I sanded everything clean again and started over. First, a wipe-off stain I've used on all sorts of things because it brings out the grain nicely. Then I decided to shellac for a top layer. Frenchy talks it up, I had a can of clear so I figured what the heck. Bug goo melted in alcohol.

It is my new favorite finish. Smells nice, easy to use, easy to clean up, quick drying - and it looks good. I kinda wish I'd used it on the Majestic now but I found out about it too late.

The LED light on this piece doesn't do it much justice, but it looks and feels nice. I had a can of amber as well that gave it a real golden glow, but I wanted this a little more brown. Doing the inner faces today.

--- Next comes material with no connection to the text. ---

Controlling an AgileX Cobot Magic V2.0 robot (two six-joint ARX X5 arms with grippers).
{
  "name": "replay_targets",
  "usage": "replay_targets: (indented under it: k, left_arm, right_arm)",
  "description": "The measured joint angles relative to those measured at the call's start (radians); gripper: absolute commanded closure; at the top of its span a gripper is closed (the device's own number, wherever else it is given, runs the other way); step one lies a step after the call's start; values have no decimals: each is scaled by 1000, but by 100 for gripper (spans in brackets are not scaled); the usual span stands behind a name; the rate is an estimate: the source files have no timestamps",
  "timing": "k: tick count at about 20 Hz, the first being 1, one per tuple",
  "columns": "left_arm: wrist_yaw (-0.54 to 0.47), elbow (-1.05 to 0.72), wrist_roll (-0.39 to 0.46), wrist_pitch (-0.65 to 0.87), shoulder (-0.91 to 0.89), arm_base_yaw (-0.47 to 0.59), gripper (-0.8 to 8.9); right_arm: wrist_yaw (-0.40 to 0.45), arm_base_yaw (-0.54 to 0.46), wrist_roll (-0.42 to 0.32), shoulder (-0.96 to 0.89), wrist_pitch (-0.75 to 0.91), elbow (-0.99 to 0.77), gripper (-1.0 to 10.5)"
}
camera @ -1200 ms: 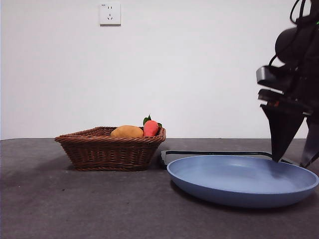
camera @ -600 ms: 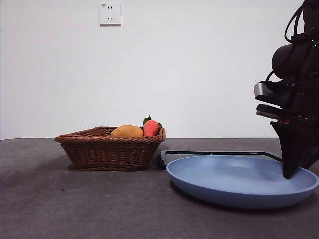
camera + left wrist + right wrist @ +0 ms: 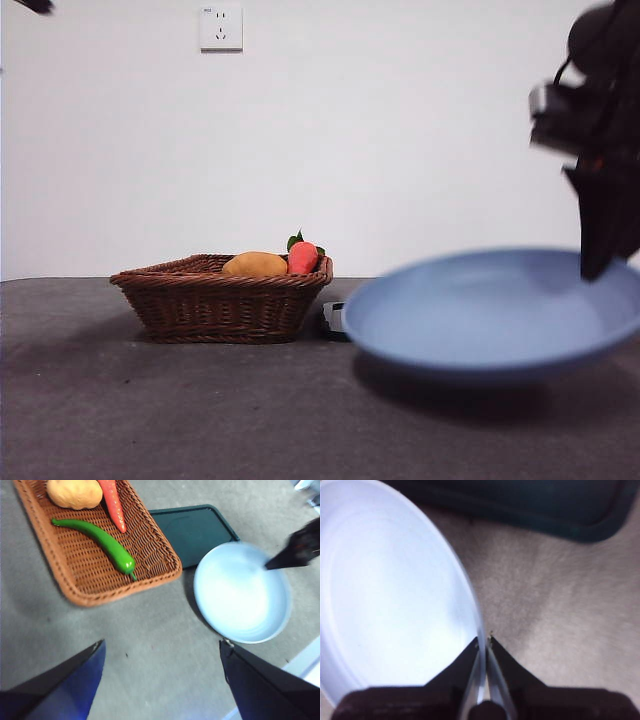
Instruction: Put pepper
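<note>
In the left wrist view the pepper [image 3: 100, 540], long and glossy green, lies inside the wicker basket [image 3: 75, 595]. The basket's wall [image 3: 220, 300] hides it in the front view. My left gripper [image 3: 162, 645] hangs open high above the table, between basket and blue plate [image 3: 242, 592], holding nothing. My right gripper [image 3: 484, 640] is shut on the rim of the blue plate [image 3: 385, 590]. At the right of the front view the plate [image 3: 480, 310] hangs tilted above the table under that gripper [image 3: 597, 265].
A yellow-orange fruit [image 3: 75, 492] and a red-orange piece [image 3: 114, 502] share the basket with the pepper. A dark green tray [image 3: 192, 527] lies flat on the table behind the plate. A white wall socket [image 3: 221, 27] sits on the back wall.
The right gripper closed on the plate's rim and rose, lifting the plate off the table and tilting it. The basket stayed put.
</note>
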Motion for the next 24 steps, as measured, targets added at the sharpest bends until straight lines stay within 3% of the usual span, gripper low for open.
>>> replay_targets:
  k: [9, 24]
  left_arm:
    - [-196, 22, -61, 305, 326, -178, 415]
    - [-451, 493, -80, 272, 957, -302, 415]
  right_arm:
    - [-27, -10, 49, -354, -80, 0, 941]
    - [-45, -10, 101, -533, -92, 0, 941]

Next step is to get the new panels laid out and designed. I'll post a mockup soon. The biggest decision I had to make was whether to leave the programming interface in the keyboard - you can use it to change MIDI channels, transpose or do data entry. The latter is no longer possible because it uses the top octave and someone cut that off :)  But being able to switch channels would be useful, as there's a MIDI THRU jack on the face of the synth. This means I probably should put a legend on the key bar. Easy enough with the laser engraver and some care, although I will have to check to see if I was premature with the shellac in that case. The harder part will be the fact that "Enter" was the top C in the keyboard and again that has been vandalized. No worries, I know what pins need to be connected so I'll just have to do a little more wiring.

Exciting times!

Keith Tanner
Keith Tanner MegaDork
7/6/20 12:38 p.m.

Here's the current draft of the layout up top. I'll use short patch cords to jump the MIDI cables and to run audio into the monitor module, in celebration of modular synths. The synth also has a low level (to go into an amp, I assume) and a high level output on the back, both with 1/4" connectors. I may not bother with those as there's a pair of high level outs on the face of it.

If you're obsessed with everything lining up perfectly, I'll get that done :) Same with the rectangles with radiused edges. This is more of a sketch that lets me move things around.